Indeed, the symbol names are different and the linker would give an error if GCC 5.1 code called f(const std::string &s) from a library compiled with an older GCC version. This solves the compatibility problem for all functions taking std::string as argument.

One problem remains: case (c) from above, std::string f(). The return value type of a function is not part of its mangled name.3 Thus, the symbol name wouldn't change for functions that return std::string, which could still lead to runtime crashes.

GCC 5.1 solves this with the use of ABI tags. From the documentation:

The abi_tag attribute can be applied to a function, variable, or class declaration. It modifies the mangled name of the entity to incorporate the tag name, in order to distinguish the function or class from an earlier version with a different ABI

[...]

When a type involving an ABI tag is used as the type of a variable or return type of a function where that tag is not already present in the signature of the function, the tag is automatically applied to the variable or function.

GCC applies the attribute __abi_tag__ ("cxx11")) to the std::__cxx11 namespace.

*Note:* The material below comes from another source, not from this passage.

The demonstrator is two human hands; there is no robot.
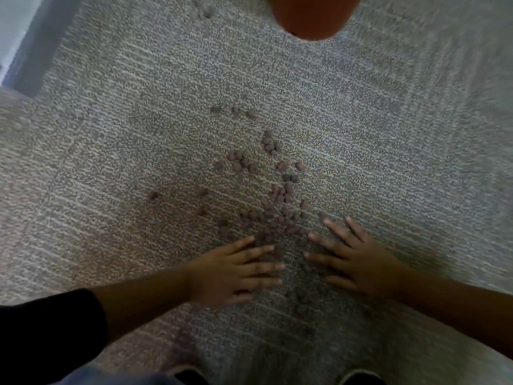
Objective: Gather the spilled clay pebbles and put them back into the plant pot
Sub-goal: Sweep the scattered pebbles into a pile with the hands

This affects all classes therein, including the new version of std::string. The ABI tag propagates to all functions that return a string and changes their symbol name.

Let's look at the symbol names for std::string f() for different compiler versions:

Older GCCGCC 5.1
Symbol name_Z1fv_Z1fB5cxx11v
Decoded symbol name2f()f[abi:cxx11]()

Again, the symbol name is different, and the "cxx11" ABI tag is applied to std::string f() with GCC 5.1. This completes the second part of GCC's solution for the std::string ABI change.

These two methods to induce symbol name changes for anything using std::string make the migration path to GCC 5.1 much easier. If the program links correctly it should work, and be safe from difficult-to-debug runtime errors. There would be more to discuss about the GCC 5.1 changes, such as how libstdc++.so still exports the old std::string implementation for compatibility. But this post has gone on too long already, so let's leave it at that :-)


1 GCC 5.1 also introduced a new version of std::list. It is handled analogously to std::string.
2 Decoded using c++filt from the binutils package.
3 The return value type doesn't need to be part of the symbol name because it doesn't get used for overload resolution.